#### [TASK INSTRUCTIONS]
When you retype the data, keep every word exactly and include none of the pictures.

#### [GIVEN DATA]
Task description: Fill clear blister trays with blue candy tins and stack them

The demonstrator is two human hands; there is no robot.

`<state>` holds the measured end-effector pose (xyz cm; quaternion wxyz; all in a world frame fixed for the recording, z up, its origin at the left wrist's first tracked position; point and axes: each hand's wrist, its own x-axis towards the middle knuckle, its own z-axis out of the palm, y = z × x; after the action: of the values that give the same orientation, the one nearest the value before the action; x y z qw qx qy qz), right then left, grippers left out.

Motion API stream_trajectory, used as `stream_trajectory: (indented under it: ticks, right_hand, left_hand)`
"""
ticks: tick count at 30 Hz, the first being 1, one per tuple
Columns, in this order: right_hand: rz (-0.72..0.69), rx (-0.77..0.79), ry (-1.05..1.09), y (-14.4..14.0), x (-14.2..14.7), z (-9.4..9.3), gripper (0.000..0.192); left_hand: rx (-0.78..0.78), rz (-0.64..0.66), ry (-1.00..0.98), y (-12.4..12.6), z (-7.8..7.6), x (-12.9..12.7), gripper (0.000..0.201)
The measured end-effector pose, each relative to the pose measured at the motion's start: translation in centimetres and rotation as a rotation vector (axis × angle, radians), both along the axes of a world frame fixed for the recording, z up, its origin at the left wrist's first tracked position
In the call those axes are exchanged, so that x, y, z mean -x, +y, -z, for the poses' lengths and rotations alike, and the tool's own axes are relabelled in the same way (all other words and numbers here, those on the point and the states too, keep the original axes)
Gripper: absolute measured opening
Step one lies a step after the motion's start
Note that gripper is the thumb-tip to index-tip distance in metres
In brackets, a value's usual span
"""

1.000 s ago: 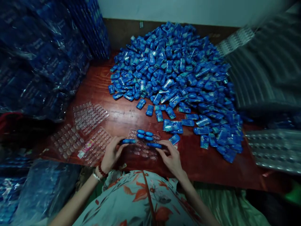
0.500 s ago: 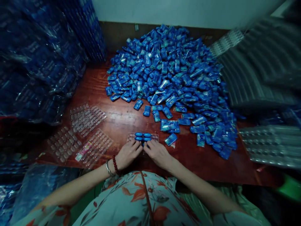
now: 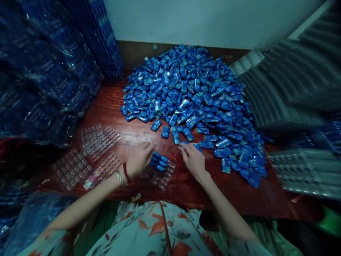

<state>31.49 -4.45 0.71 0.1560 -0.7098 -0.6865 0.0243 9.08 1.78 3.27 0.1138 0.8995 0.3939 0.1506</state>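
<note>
My reddish wooden surface [image 3: 133, 133] carries a big heap of blue packets [image 3: 191, 92], loose packets [image 3: 165, 132] nearer me, empty clear blister trays [image 3: 98, 138] on my left, and one part-filled tray [image 3: 162, 174].

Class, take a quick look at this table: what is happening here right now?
A person sits at a wooden table with a clear blister tray in front of them, a few blue packets set in its far end. The left hand rests at that tray beside the filled pockets. The right hand reaches toward loose packets at the edge of the big blue pile. Empty trays lie to the left.
</note>
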Motion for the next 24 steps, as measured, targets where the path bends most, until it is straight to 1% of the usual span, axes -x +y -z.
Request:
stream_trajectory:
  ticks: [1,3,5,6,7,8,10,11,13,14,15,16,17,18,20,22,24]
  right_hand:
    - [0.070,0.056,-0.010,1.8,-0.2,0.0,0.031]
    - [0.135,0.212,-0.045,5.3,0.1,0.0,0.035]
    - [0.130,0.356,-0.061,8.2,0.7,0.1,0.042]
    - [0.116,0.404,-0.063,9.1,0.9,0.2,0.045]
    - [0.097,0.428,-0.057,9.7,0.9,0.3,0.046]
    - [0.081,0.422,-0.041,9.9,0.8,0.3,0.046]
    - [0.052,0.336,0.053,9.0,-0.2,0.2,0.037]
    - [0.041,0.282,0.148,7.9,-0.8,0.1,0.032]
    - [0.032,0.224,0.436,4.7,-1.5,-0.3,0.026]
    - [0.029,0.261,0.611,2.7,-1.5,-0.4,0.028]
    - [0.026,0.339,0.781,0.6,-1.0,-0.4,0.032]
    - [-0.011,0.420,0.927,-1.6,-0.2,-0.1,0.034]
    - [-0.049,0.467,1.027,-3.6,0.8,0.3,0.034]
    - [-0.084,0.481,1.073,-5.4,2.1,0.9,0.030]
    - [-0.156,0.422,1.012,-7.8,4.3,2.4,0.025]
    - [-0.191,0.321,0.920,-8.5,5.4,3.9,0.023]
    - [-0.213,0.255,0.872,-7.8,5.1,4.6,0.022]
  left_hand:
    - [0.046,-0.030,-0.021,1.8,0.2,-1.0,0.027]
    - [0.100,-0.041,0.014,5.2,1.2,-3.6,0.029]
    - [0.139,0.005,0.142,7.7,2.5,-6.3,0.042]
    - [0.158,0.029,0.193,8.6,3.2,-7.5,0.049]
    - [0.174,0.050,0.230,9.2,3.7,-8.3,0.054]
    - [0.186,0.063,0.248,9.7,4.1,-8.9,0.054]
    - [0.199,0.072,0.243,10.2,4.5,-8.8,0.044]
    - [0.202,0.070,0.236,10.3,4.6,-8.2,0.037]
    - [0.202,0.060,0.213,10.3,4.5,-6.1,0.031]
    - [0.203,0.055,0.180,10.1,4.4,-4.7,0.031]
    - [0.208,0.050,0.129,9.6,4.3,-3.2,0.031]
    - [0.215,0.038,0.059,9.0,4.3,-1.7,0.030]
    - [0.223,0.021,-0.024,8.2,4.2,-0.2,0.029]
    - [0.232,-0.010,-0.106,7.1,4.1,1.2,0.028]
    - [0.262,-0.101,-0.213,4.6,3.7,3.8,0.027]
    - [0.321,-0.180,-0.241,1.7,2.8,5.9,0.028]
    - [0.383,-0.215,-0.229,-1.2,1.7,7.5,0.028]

#### [RESULT]
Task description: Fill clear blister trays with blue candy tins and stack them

The demonstrator is two human hands; there is no robot.

`<state>` holds the measured end-effector pose (xyz cm; quaternion wxyz; all in a world frame fixed for the recording, z up, its origin at the left wrist's first tracked position; point and axes: each hand's wrist, its own x-axis towards the middle knuckle, its own z-axis out of the palm, y = z × x; after the action: of the values that give the same orientation, the one nearest the value before the action; x y z qw qx qy qz), right then left, grippers left out.

Motion API stream_trajectory, used as `stream_trajectory: (indented under it: ticks, right_hand, left_hand)`
"""
ticks: tick count at 30 Hz, the first being 1, one per tuple
Columns, in this order: right_hand: rz (-0.72..0.69), rx (-0.77..0.79), ry (-1.05..1.09), y (-14.4..14.0), x (-14.2..14.7), z (-9.4..9.3), gripper (0.000..0.192); left_hand: rx (-0.78..0.78), rz (-0.64..0.66), ry (-1.00..0.98), y (-12.4..12.6), z (-7.8..7.6), x (-12.9..12.7), gripper (0.000..0.201)
The measured end-effector pose, each relative to the pose measured at the motion's start: translation in centimetres and rotation as a rotation vector (axis × angle, radians), both along the axes of a world frame fixed for the recording, z up, its origin at the left wrist's first tracked position
In the call those axes are exchanged, so that x, y, z mean -x, +y, -z, for the poses' lengths and rotations alike, and the tool's own axes are relabelled in the same way (all other words and numbers here, those on the point and the states too, keep the original axes)
Gripper: absolute measured opening
Step one lies a step after the motion's start
Note that gripper is the thumb-tip to index-tip distance in metres
In brackets, a value's usual span
"""

1.000 s ago: 
0.500 s ago: 
now: 

<state>31.49 -4.45 0.71 0.1560 -0.7098 -0.6865 0.0243 9.08 1.78 3.27 0.1138 0.8995 0.3939 0.1506</state>
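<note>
My reddish wooden surface [image 3: 133, 133] carries a big heap of blue packets [image 3: 191, 92], loose packets [image 3: 165, 132] nearer me, empty clear blister trays [image 3: 98, 138] on my left, and one part-filled tray [image 3: 162, 174].

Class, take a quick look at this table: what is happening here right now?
A person sits at a wooden table with a clear blister tray in front of them, a few blue packets set in its far end. The left hand rests at that tray beside the filled pockets. The right hand reaches toward loose packets at the edge of the big blue pile. Empty trays lie to the left.
</note>
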Motion for the next 24 steps, as measured, targets where the path bends most, until it is straight to 1% of the usual span, axes -x +y -z.
Request:
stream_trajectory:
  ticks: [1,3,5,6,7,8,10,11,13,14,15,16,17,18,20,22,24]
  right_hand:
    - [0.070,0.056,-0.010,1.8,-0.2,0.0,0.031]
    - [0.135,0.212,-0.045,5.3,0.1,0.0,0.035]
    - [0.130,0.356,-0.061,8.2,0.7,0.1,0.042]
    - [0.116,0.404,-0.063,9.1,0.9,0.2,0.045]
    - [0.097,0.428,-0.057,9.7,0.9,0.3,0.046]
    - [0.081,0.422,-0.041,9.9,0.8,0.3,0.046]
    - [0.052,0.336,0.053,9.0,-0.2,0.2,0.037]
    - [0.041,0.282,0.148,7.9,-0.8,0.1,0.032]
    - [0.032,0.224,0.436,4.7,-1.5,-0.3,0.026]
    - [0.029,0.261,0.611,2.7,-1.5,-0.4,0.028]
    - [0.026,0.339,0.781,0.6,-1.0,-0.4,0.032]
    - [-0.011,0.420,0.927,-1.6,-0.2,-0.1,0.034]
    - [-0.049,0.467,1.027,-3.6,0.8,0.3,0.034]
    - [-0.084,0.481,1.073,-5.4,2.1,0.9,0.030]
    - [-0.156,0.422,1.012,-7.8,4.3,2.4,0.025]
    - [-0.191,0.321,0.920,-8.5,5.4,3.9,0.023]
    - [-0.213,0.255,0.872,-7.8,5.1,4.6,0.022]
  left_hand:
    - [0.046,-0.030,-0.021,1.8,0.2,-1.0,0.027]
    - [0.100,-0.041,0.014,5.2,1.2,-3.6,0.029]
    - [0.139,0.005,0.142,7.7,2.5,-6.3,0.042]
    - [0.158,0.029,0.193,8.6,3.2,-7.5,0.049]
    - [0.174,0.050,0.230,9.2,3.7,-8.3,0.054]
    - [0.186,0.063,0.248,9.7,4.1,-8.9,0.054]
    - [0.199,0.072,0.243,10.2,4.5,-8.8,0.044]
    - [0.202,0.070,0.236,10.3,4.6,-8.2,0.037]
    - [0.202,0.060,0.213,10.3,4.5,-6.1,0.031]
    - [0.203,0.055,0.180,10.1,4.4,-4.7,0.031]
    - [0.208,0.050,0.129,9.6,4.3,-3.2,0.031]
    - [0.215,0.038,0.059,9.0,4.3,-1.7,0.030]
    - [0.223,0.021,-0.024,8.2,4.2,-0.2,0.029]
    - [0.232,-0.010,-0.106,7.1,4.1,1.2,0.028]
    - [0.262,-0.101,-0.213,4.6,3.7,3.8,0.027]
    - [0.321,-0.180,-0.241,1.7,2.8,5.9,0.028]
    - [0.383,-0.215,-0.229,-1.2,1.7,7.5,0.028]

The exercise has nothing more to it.